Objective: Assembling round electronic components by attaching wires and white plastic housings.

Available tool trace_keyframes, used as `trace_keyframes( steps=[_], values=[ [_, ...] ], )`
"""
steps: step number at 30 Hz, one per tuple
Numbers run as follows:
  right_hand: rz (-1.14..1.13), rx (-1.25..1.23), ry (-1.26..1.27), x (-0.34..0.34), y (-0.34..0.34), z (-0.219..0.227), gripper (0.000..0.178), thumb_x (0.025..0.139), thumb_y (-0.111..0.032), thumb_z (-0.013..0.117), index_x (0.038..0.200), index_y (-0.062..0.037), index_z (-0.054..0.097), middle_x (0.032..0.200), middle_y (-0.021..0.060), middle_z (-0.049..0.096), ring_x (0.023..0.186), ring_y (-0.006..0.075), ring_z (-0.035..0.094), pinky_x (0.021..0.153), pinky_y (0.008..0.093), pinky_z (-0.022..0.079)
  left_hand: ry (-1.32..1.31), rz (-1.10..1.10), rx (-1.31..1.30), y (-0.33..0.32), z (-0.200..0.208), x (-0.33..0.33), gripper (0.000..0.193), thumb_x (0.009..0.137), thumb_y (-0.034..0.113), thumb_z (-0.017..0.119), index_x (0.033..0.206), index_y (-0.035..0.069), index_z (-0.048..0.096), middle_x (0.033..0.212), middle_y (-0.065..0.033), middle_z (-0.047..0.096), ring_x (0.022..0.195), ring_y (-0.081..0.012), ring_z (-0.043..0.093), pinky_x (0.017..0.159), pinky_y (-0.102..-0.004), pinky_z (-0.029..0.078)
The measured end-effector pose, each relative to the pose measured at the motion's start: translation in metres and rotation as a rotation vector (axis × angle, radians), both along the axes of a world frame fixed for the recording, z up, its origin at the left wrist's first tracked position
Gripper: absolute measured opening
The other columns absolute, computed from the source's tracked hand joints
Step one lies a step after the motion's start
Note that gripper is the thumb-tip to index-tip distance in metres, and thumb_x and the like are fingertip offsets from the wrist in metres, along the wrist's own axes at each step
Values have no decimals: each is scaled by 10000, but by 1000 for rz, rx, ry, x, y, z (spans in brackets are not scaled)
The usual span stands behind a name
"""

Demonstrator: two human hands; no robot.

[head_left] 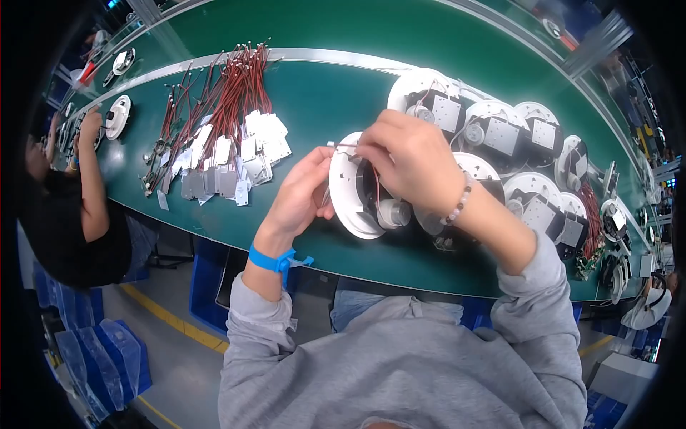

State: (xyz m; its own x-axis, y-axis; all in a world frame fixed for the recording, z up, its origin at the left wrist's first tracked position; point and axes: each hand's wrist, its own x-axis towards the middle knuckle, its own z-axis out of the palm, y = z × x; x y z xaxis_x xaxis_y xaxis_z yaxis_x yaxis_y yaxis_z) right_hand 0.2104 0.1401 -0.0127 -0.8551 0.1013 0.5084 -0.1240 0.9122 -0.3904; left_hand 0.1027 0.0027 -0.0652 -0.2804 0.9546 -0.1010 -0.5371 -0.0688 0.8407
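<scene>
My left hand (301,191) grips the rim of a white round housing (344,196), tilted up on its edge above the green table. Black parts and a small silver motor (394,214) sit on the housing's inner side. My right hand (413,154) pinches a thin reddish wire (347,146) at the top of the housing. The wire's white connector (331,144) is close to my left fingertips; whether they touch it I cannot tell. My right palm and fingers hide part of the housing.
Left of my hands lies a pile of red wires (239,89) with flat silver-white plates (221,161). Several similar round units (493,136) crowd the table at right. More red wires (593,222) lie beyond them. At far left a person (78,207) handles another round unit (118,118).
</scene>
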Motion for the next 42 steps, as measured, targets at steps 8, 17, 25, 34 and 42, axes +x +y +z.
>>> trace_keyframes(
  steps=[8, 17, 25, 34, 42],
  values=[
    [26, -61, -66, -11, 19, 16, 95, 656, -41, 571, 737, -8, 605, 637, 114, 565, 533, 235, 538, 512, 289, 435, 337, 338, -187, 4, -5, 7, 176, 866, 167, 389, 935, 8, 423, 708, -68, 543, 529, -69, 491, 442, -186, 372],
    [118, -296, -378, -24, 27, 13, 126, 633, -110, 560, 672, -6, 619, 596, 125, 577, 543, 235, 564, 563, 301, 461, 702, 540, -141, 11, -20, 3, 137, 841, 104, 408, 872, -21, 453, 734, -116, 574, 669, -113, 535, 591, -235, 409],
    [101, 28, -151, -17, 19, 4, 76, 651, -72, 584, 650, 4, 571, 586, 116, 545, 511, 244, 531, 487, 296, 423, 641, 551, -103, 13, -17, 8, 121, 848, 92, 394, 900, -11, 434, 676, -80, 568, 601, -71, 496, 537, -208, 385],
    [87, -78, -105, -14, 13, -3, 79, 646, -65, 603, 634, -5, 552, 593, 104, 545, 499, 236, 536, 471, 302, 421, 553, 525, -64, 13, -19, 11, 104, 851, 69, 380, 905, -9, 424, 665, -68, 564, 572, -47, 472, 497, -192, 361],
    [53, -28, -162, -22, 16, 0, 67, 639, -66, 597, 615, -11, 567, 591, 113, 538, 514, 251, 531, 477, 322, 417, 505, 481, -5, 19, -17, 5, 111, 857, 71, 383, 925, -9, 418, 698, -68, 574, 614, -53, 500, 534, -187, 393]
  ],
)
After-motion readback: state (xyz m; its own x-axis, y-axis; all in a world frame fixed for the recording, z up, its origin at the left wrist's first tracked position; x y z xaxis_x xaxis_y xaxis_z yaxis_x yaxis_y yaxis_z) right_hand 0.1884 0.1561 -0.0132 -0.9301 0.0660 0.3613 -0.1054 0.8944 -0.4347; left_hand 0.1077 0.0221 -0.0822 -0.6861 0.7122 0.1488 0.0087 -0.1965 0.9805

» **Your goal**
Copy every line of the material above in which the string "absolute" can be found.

» **The answer**
Gripper: absolute measured opening
The other columns absolute, computed from the source's tracked hand joints

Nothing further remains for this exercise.